# Required action
Write out the data exactly from its first line onward, ending with the line in which "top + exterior" appears.

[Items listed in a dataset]
:::

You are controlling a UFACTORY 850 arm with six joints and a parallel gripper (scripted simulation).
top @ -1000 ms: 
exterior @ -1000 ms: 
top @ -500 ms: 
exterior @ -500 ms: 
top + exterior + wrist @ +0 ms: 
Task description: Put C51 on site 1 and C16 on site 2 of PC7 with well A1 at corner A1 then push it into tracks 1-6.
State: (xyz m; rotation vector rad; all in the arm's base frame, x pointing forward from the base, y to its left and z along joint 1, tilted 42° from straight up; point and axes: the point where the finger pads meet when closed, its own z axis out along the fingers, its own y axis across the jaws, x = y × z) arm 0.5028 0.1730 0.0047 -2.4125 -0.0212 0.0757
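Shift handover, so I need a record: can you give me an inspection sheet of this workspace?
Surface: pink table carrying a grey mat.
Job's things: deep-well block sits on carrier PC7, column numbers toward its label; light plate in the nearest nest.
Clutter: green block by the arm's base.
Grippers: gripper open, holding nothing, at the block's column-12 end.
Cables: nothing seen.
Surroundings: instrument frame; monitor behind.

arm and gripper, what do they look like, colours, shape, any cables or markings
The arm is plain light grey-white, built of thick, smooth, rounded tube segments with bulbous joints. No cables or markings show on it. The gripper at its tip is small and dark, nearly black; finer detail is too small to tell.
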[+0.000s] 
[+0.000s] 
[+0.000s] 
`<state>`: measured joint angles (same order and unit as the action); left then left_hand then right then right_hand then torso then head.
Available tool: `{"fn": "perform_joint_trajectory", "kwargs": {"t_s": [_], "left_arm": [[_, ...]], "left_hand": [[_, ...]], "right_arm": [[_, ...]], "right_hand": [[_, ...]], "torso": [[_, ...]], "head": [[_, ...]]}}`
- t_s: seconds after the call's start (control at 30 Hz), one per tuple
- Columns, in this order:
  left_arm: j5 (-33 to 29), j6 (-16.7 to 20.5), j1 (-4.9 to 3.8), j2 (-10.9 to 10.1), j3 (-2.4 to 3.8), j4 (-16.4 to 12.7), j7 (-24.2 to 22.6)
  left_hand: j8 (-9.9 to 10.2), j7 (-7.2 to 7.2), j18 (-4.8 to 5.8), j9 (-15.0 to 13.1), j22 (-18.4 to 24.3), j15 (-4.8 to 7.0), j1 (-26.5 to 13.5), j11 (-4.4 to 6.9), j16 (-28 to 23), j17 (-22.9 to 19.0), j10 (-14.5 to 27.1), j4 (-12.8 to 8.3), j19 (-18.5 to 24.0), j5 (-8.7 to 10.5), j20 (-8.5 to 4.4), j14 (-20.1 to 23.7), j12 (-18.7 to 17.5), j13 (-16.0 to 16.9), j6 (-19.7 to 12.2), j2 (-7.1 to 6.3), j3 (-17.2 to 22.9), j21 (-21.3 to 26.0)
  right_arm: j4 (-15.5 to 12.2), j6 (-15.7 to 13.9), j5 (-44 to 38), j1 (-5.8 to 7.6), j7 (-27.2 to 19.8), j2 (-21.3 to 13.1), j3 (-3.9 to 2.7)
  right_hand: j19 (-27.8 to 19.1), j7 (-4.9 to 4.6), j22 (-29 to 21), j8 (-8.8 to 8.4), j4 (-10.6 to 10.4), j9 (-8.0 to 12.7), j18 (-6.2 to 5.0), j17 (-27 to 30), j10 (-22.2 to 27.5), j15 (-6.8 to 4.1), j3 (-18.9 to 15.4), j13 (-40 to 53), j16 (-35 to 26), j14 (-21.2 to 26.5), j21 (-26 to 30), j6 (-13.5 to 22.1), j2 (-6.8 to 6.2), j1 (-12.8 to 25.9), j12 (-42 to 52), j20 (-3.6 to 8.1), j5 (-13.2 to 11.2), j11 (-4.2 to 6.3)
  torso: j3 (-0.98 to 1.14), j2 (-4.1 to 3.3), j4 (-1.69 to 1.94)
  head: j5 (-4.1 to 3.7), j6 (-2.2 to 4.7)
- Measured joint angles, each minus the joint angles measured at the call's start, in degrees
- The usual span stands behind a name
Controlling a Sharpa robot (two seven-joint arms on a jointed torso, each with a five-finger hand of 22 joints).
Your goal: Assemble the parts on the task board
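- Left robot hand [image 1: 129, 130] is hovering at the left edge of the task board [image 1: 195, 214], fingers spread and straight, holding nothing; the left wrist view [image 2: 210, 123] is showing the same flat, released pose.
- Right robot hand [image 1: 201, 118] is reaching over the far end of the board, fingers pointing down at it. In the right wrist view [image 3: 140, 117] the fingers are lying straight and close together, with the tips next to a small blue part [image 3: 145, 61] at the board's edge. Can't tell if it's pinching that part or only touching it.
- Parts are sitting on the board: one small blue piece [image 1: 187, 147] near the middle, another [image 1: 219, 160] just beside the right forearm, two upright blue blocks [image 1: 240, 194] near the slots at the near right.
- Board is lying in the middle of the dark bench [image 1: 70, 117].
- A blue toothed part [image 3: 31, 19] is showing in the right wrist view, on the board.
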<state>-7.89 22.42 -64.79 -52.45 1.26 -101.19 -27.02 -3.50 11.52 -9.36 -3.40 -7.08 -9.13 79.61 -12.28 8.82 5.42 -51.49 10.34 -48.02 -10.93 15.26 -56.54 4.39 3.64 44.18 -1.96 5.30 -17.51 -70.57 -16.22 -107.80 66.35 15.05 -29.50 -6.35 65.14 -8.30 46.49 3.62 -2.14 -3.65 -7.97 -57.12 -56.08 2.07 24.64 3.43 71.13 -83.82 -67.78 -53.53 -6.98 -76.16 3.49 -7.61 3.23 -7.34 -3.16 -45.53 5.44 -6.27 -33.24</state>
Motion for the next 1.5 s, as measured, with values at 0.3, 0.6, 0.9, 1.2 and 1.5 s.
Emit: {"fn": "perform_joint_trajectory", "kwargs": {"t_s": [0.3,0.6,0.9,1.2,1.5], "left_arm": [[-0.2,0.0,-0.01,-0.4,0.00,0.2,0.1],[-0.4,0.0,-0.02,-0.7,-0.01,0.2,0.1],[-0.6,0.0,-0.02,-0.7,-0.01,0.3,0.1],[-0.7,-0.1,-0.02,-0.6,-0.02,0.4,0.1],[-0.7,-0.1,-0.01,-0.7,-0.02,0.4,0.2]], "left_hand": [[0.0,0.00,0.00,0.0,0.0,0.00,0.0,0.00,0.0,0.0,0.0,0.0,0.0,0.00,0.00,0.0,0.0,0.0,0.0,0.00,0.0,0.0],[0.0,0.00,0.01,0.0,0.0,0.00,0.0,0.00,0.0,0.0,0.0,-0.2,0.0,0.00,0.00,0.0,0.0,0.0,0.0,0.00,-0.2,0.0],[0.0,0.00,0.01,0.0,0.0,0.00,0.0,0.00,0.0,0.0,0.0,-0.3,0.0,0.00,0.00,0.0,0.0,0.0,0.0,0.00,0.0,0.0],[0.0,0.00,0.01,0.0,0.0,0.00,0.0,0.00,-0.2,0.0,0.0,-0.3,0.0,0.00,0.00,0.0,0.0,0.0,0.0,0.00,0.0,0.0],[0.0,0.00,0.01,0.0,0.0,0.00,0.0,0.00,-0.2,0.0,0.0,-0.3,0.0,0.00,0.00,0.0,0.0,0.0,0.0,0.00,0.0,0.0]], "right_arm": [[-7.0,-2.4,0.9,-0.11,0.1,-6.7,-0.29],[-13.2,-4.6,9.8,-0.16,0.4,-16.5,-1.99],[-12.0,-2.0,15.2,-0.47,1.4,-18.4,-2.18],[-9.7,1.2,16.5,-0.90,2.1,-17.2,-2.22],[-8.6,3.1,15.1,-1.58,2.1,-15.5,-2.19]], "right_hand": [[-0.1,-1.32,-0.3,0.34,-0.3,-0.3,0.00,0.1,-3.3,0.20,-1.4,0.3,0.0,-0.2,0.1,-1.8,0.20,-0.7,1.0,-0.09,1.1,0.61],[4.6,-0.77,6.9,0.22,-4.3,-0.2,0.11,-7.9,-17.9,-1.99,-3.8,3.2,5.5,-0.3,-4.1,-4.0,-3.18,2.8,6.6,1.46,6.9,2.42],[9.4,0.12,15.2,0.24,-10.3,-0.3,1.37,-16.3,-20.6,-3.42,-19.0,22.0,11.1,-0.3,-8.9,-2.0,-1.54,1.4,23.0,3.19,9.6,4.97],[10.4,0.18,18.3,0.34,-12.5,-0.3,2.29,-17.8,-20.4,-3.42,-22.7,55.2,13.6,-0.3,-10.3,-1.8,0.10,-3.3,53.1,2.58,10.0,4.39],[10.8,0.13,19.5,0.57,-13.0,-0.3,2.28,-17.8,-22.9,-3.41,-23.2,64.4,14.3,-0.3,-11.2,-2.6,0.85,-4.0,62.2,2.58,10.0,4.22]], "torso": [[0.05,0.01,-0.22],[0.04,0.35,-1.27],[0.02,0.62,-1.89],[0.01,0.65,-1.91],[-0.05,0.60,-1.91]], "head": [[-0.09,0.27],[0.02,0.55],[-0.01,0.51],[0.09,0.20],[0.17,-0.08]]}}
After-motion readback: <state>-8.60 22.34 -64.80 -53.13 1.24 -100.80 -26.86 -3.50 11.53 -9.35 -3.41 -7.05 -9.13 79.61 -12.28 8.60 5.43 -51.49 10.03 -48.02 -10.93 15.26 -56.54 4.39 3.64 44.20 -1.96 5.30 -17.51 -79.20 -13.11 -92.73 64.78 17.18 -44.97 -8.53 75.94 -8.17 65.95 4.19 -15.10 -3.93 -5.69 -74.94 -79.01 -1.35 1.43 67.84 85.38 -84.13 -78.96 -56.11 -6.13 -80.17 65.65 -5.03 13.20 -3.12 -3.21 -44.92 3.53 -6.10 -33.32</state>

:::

# Result below
You are controlling a UFACTORY 850 arm with six joints and a parallel gripper (scripted simulation).
top @ -1000 ms: 
exterior @ -1000 ms: 
top @ -500 ms: 
exterior @ -500 ms: 
top + exterior + wrist @ +0 ms: 

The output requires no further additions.